**TO DO**
Retype the listing below exactly, pictures removed.

**GIVEN INFORMATION**
►
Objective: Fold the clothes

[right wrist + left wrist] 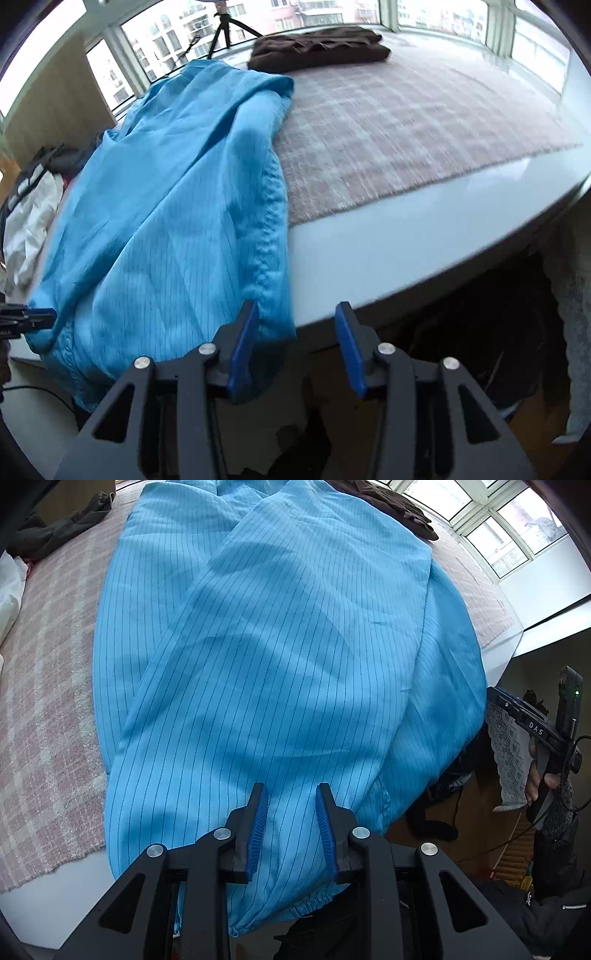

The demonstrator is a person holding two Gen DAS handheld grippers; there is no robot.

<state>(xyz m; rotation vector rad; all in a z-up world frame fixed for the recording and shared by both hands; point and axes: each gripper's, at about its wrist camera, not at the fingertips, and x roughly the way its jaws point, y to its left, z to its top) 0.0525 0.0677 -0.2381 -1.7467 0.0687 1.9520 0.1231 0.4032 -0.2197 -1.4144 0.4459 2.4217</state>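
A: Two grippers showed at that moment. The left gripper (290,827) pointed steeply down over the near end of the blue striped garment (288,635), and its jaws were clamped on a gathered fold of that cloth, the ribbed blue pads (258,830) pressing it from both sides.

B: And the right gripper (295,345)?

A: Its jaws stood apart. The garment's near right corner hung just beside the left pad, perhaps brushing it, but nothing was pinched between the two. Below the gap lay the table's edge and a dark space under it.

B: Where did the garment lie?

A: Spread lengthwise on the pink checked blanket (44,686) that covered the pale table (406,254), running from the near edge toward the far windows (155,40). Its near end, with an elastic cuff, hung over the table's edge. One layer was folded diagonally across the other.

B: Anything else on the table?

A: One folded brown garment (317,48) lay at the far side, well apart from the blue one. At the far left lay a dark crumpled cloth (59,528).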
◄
**EXERCISE RESULT**
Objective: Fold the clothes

[right wrist + left wrist] 

The demonstrator is a person holding two Gen DAS handheld grippers; there is no robot.

<state>(xyz m; rotation vector rad; all in a z-up world frame fixed for the recording and shared by both hands; point and axes: each gripper's, at about its wrist camera, not at the fingertips, and x roughly the way its jaws point, y to its left, z to its top) 0.0525 0.0677 -0.2381 -1.7467 0.0687 1.9520 0.1231 0.4032 -0.2197 -1.4144 0.4459 2.4217</state>
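A: Two grippers showed at that moment. The left gripper (290,827) pointed steeply down over the near end of the blue striped garment (288,635), and its jaws were clamped on a gathered fold of that cloth, the ribbed blue pads (258,830) pressing it from both sides.

B: And the right gripper (295,345)?

A: Its jaws stood apart. The garment's near right corner hung just beside the left pad, perhaps brushing it, but nothing was pinched between the two. Below the gap lay the table's edge and a dark space under it.

B: Where did the garment lie?

A: Spread lengthwise on the pink checked blanket (44,686) that covered the pale table (406,254), running from the near edge toward the far windows (155,40). Its near end, with an elastic cuff, hung over the table's edge. One layer was folded diagonally across the other.

B: Anything else on the table?

A: One folded brown garment (317,48) lay at the far side, well apart from the blue one. At the far left lay a dark crumpled cloth (59,528).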

This exercise has nothing more to it.